Also, it's definitely not the case that the optimal algorithm can always be expressed by three steps. For many lengths and alignments it will be best to deal with an initial part-word, then initial part-line, then whole lines, then final part-line, then final part-word.

Knowing the correct sequence of operations for a particular length and alignment is only half the battle, though. As you can see, I mainly took that as a given and focused on efficient decode, dispatch and code alignment issues.
sirbod
Posts: 1624
Joined: Mon Apr 09, 2012 9:44 am
Location: Essex
Contact:

Re: Hacker needed ... for Zarch ;-)

Post by sirbod »

crj wrote:Hmm. It's tricky to make sense of the output from your BASIC program, but it doesn't look correct. In particular, if I understand it correctly, when filling three pixels there's only one alignment for which it will use load/mask/store yet there are two alignments for which it's optimal.
It tries STRB and LDR/mask/STR at both the start and end of the fill, if you run it you'll see the full timing output of every test.

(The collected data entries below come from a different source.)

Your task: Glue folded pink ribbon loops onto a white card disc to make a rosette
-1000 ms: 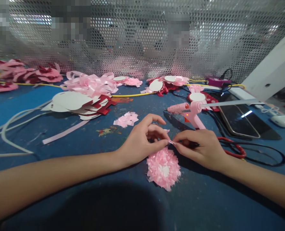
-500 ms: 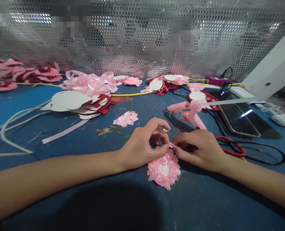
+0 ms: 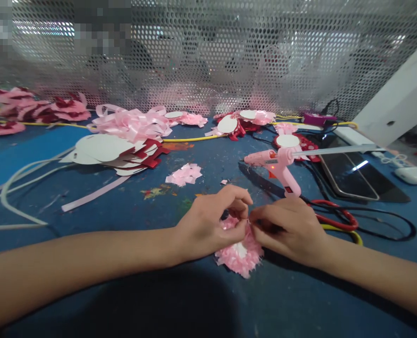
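My left hand [image 3: 215, 218] is closed in a pinch over the upper left of a pink ribbon rosette [image 3: 245, 265], which lies on the table and has a white centre. Facing it, my right hand [image 3: 288, 230] pinches at the rosette's upper right edge. The fingertips of both hands nearly meet around a small piece of pink ribbon, now almost hidden by the fingers. Just beyond my left hand lies a tiny pink ribbon scrap [image 3: 224, 181]. A pink glue gun [image 3: 282, 166] with a lit red light and a long glue stick stands behind my right hand.
Cut ribbon squares [image 3: 184, 174] lie left of centre. Behind them are stacked white card shapes [image 3: 99, 149] and a heap of pink ribbon [image 3: 134, 121]. A phone [image 3: 352, 173] and cables [image 3: 338, 218] are at right. A perforated metal screen [image 3: 208, 56] stands at the back.
Both hands have come down slightly, onto the rosette's upper part, with the ribbon piece between their fingertips. The scrap beyond my left hand has come into view.
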Demonstrator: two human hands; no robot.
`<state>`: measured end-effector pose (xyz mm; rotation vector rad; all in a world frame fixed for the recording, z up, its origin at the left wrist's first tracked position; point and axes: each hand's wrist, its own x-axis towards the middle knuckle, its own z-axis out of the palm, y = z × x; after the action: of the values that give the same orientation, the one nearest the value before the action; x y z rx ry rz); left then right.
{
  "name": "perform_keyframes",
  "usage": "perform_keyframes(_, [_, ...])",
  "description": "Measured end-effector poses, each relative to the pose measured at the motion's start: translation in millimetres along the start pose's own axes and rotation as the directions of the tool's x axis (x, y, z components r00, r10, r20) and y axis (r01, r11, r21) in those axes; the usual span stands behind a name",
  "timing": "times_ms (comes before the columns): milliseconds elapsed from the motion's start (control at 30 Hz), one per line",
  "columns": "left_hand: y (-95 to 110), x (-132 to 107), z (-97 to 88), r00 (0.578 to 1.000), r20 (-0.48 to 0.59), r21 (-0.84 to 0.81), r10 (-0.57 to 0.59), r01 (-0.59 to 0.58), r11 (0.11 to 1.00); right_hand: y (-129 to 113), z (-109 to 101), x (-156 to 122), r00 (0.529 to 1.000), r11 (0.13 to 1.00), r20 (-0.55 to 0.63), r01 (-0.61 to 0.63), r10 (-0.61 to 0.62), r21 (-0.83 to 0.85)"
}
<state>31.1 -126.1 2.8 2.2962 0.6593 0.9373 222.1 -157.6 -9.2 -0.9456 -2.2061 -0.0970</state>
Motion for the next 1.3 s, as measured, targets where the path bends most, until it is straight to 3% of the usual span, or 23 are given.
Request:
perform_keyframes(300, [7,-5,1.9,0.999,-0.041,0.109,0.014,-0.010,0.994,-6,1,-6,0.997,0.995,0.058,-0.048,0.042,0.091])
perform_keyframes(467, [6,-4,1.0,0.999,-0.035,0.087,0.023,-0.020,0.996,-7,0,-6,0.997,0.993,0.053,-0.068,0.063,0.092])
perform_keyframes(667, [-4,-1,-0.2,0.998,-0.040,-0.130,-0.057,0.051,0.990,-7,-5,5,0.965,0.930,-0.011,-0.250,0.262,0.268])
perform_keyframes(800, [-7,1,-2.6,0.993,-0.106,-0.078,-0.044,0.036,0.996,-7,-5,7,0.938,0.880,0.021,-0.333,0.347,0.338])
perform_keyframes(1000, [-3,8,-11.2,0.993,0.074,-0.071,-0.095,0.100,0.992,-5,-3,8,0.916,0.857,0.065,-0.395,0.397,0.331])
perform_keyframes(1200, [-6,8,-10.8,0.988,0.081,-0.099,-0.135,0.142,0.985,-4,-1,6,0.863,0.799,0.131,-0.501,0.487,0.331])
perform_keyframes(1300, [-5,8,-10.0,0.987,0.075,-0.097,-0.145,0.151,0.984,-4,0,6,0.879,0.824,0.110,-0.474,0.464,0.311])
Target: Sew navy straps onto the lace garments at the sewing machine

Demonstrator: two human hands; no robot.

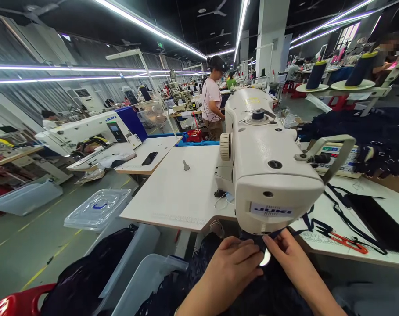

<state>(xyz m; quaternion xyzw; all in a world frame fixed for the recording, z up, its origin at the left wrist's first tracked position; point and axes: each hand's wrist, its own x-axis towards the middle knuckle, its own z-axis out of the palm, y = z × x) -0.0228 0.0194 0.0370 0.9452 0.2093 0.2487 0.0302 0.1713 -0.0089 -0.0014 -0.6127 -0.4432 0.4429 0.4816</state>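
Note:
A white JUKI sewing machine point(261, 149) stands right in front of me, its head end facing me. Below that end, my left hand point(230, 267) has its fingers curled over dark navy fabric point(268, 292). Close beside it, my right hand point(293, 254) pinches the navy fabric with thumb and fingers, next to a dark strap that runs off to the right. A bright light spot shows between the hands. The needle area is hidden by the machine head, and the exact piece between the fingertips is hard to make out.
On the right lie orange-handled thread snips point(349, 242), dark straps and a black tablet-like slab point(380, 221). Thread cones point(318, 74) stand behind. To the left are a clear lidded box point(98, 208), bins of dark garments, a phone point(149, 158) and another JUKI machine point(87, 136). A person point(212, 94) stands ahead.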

I posted it here so people such as yourself with a good understanding of the CPU could modify it and/or make corrections, so feel free to make the changes you propose and repost.
User avatar
trixster
Posts: 1173
Joined: Wed May 06, 2015 12:45 pm
Location: York
Contact:

Re: Hacker needed ... for Zarch ;-)

Post by trixster »

Any updates Jon? I'm out in the falklands at the moment so zero access to youtube to check your channel for updates.
sirbod
Posts: 1624
Joined: Mon Apr 09, 2012 9:44 am
Location: Essex
Contact:

Re: Hacker needed ... for Zarch ;-)

Post by sirbod »

trixster wrote:Any updates Jon?
I've not touched it for the past six months, I have to be in the mood to tinker with Zarch as its mind numbingly tedious.

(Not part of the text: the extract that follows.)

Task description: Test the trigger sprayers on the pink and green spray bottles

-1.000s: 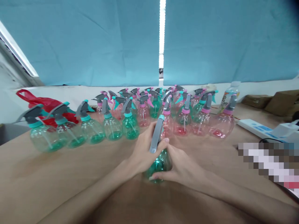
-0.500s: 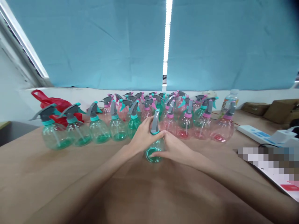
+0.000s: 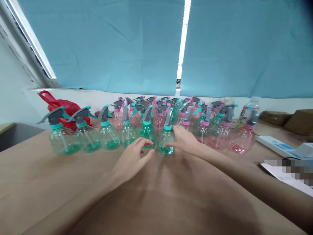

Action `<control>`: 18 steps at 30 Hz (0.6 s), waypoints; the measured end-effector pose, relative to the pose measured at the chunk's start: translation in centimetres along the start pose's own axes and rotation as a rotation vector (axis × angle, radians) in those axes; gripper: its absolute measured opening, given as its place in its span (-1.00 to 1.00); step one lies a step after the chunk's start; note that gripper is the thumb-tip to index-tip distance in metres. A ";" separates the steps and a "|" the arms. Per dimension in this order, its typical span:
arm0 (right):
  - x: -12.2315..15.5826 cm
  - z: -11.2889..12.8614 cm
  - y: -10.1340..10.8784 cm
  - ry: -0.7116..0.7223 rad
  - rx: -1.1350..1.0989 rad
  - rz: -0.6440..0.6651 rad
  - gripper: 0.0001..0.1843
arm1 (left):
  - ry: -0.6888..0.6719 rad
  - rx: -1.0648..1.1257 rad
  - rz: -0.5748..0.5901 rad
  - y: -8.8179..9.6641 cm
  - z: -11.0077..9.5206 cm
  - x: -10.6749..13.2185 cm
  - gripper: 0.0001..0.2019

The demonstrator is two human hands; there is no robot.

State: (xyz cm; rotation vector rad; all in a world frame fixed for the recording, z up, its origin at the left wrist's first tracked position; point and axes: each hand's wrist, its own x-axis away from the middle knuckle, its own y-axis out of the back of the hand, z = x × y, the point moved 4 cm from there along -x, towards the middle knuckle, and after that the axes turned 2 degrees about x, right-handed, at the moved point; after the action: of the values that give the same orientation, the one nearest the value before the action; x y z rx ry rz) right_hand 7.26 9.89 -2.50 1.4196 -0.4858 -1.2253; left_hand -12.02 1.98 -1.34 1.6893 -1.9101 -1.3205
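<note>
A clear green spray bottle with a grey trigger head and turquoise collar stands upright on the table, at the front of the row. My right hand grips its right side, thumb across the front of the lower body and the other fingers partly hidden behind it. My left hand is off the bottle, to its left and nearer me, fingers apart and holding nothing. Just beyond that hand is a darker green spray bottle. Pink spray bottles stand to the right of my right hand.
More green spray bottles line the left, with several pink and green ones behind. A red plastic bag lies back left. On the right are a labelled drink bottle, a white power strip and brown boxes.
My left hand has let go of the spray bottle's neck and drawn left and down. The bottle, with my right hand on it, has moved away from me into line with the row.
</note>
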 end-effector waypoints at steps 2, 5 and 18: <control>-0.5 0.1 0.0 -0.020 0.023 0.005 -0.50 | 0.007 -0.004 0.038 -0.4 0.5 0.6 -0.83; -1.1 0.1 -0.2 -0.036 0.046 0.020 -0.50 | 0.005 -0.005 0.058 -0.8 0.9 1.1 -0.81; -2.2 -0.2 -1.1 -0.110 0.022 0.035 -0.44 | -0.007 -0.010 0.130 -2.5 1.1 1.0 -0.81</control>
State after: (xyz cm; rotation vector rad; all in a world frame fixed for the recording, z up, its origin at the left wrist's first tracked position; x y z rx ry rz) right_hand 6.26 12.17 -2.66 1.3620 -0.5992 -1.2783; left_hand -11.48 1.80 -4.23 1.5289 -1.9776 -1.2865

If memory serves me correctly, in the last "let's play" video I was attempting to get the game to run at the monitor refresh rate, by internally running at 100hz. This was proving a real problem because the hardcoded timing values weren't granular enough to increase the game's internal refresh rate without side effects. eg. The ship flight patterns were affected, both alien and your ship in demo mode,

The other huge obstacle that's put me off, is merging the changes to increase the plot area, it's probably several weeks of man hours in itself and not something I'm looking forward too. Essentially I have two forks, one based on a disassembly that has the increased plot area and the increased FPS version based on the original source code. The "lets play" series is the later of the two.

TL;DR large parts of the code need rewriting.
User avatar
trixster
Posts: 1173
Joined: Wed May 06, 2015 12:45 pm
Location: York
Contact:

Re: Hacker needed ... for Zarch ;-)

Post by trixster »

Any updates, Jon?
sirbod
Posts: 1624
Joined: Mon Apr 09, 2012 9:44 am
Location: Essex
Contact:

Re: Hacker needed ... for Zarch ;-)

Post by sirbod »

trixster wrote: Wed Mar 11, 2020 6:35 pm Any updates, Jon?
If you add on the six month from when you last asked, I've not touched it for 2.5 years.
RichP
Posts: 124
Joined: Tue Jan 24, 2012 4:07 pm
Contact:

Re: Hacker needed ... for Zarch ;-)

Post by RichP »

sirbod wrote: Fri Mar 13, 2020 9:20 pm
trixster wrote: Wed Mar 11, 2020 6:35 pm Any updates, Jon?
If you add on the six month from when you last asked, I've not touched it for 2.5 years.
Hey you should start a Patreon. I love Zarch so much, I'd donate money!
chappo
Posts: 1
Joined: Thu Feb 04, 2021 12:27 am
Contact:

Re: Hacker needed ... for Zarch ;-)

Post by chappo »

WOW!!! What a read!!

Any chance that you can release a patch? ;)
iainfm
Posts: 602
Joined: Thu Jan 02, 2020 8:31 pm
Location: Dumbarton
Contact:

Re: Hacker needed ... for Zarch ;-)

Post by iainfm »

I watched these with utter fascination. Amazing to see someone with such an intimate knowledge of ARM assembly that they can pick this up and modify it straight away.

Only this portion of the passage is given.